**WORK ORDER**
Set down the data below without change, skipping the pictures it holds.

**INFORMATION SHOWN**

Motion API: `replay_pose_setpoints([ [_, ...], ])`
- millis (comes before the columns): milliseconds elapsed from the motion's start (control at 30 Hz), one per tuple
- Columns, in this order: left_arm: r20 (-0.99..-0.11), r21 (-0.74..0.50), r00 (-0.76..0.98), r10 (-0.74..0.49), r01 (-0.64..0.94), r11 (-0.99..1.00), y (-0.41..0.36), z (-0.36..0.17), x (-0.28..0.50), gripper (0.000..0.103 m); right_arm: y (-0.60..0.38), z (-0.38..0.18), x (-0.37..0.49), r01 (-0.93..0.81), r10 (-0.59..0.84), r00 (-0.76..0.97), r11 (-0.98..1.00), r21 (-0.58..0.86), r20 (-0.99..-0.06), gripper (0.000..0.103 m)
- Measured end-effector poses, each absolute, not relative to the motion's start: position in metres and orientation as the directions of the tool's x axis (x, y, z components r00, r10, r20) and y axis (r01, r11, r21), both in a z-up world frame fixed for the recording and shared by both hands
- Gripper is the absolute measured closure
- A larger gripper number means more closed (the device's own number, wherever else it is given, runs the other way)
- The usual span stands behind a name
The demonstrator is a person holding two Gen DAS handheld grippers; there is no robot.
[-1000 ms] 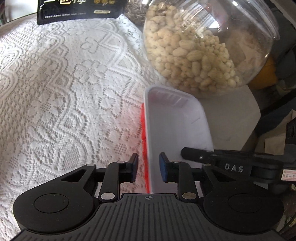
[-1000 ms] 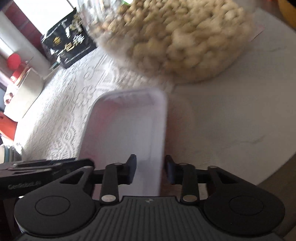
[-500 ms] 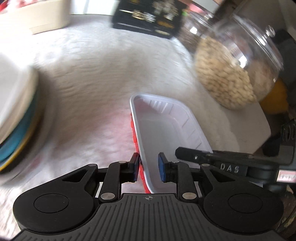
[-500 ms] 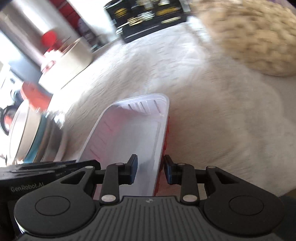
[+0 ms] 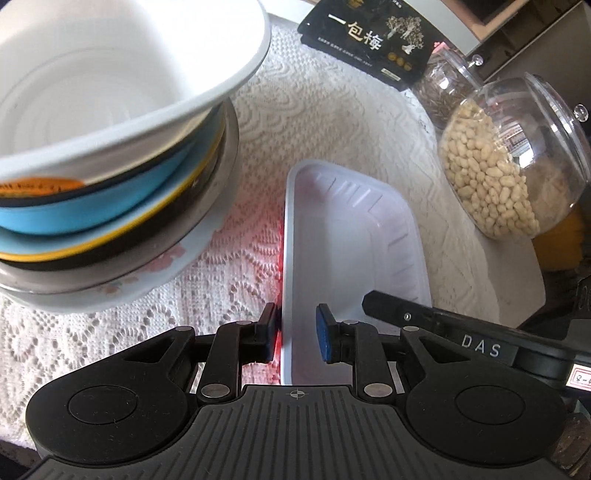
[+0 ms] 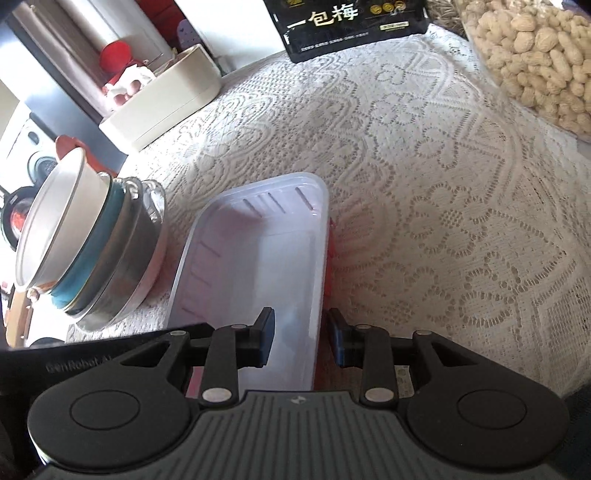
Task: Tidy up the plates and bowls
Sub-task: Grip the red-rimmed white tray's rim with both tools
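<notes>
White lace cloth [image 5: 332, 122] covers the table in the left wrist view, with a black printed packet [image 5: 369, 40] at its far edge and, to the right, a clear jar of peanuts [image 5: 509, 162] in front of a second jar of dark seeds [image 5: 441, 86]. A stack of bowls [image 5: 110, 158] fills the upper left: a white bowl on top, blue, yellow-edged and dark ones under it, all sitting on a flowered plate. Just right of the stack is a shallow white tray [image 5: 354, 236] with a red underside showing along its left edge. The left gripper [image 5: 295, 334] straddles that left rim near the tray's near end, jaws narrowly parted; the left pad lies against the red outer edge, while the blue right pad stands a little off the wall inside the tray, so a firm pinch cannot be confirmed. The other gripper's black body reaches in at the tray's right rim. From the right wrist view, the same lace cloth [image 6: 424, 192] runs back to the black packet [image 6: 354, 26], a cream box [image 6: 166, 99] and the peanuts [image 6: 535, 55] at the upper right. The bowl stack [image 6: 92, 247] appears tilted at the left, close beside the white tray [image 6: 258, 258]. The right gripper [image 6: 301, 339] has its jaws drawn nearly together over the tray's right rim, one pad inside, one outside against the red edge, gripping it.
</notes>
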State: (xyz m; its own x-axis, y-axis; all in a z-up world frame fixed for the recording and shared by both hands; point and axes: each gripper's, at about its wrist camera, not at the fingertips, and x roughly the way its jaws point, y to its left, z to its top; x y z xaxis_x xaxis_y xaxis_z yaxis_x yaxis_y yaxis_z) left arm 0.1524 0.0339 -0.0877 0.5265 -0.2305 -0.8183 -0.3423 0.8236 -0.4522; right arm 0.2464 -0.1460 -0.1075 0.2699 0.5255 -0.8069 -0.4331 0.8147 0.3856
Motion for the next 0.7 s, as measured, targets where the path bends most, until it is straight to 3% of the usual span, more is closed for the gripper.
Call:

**RESULT BELOW**
Motion API: `replay_pose_setpoints([ [_, ...], ])`
- millis (comes before the columns): milliseconds elapsed from the motion's start (control at 30 Hz), one per tuple
- Columns, in this order: left_arm: r20 (-0.99..-0.11), r21 (-0.74..0.50), r00 (-0.76..0.98), r10 (-0.74..0.49), r01 (-0.64..0.94), r11 (-0.99..1.00), y (-0.41..0.36), z (-0.36..0.17), x (-0.28..0.50), gripper (0.000..0.103 m); right_arm: y (-0.60..0.38), z (-0.38..0.18), x (-0.37..0.49), r01 (-0.93..0.81), r10 (-0.59..0.84), r00 (-0.76..0.97), r11 (-0.98..1.00), r21 (-0.58..0.86), r20 (-0.99..-0.06), gripper (0.000..0.103 m)
- Measured end-effector poses, each absolute, not relative to the motion's start: position in metres and orientation as the directions of the tool's x axis (x, y, z components r00, r10, r20) and y axis (r01, r11, r21), both in a z-up world frame fixed for the recording and shared by both hands
- Gripper is the absolute measured closure
- A larger gripper number means more closed (the device's own number, wherever else it is given, runs the other way)
- The usual span stands behind a name
The demonstrator is a person holding two Gen DAS handheld grippers; there is no robot.
[-1000 ms] 
[-1000 ms] 
[-500 ms] 
[-500 ms] 
[+0 ms] 
[+0 ms] 
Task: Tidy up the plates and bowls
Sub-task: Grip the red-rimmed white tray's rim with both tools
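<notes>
White lace cloth [image 5: 332, 122] covers the table in the left wrist view, with a black printed packet [image 5: 369, 40] at its far edge and, to the right, a clear jar of peanuts [image 5: 509, 162] in front of a second jar of dark seeds [image 5: 441, 86]. A stack of bowls [image 5: 110, 158] fills the upper left: a white bowl on top, blue, yellow-edged and dark ones under it, all sitting on a flowered plate. Just right of the stack is a shallow white tray [image 5: 354, 236] with a red underside showing along its left edge. The left gripper [image 5: 295, 334] straddles that left rim near the tray's near end, jaws narrowly parted; the left pad lies against the red outer edge, while the blue right pad stands a little off the wall inside the tray, so a firm pinch cannot be confirmed. The other gripper's black body reaches in at the tray's right rim. From the right wrist view, the same lace cloth [image 6: 424, 192] runs back to the black packet [image 6: 354, 26], a cream box [image 6: 166, 99] and the peanuts [image 6: 535, 55] at the upper right. The bowl stack [image 6: 92, 247] appears tilted at the left, close beside the white tray [image 6: 258, 258]. The right gripper [image 6: 301, 339] has its jaws drawn nearly together over the tray's right rim, one pad inside, one outside against the red edge, gripping it.
</notes>
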State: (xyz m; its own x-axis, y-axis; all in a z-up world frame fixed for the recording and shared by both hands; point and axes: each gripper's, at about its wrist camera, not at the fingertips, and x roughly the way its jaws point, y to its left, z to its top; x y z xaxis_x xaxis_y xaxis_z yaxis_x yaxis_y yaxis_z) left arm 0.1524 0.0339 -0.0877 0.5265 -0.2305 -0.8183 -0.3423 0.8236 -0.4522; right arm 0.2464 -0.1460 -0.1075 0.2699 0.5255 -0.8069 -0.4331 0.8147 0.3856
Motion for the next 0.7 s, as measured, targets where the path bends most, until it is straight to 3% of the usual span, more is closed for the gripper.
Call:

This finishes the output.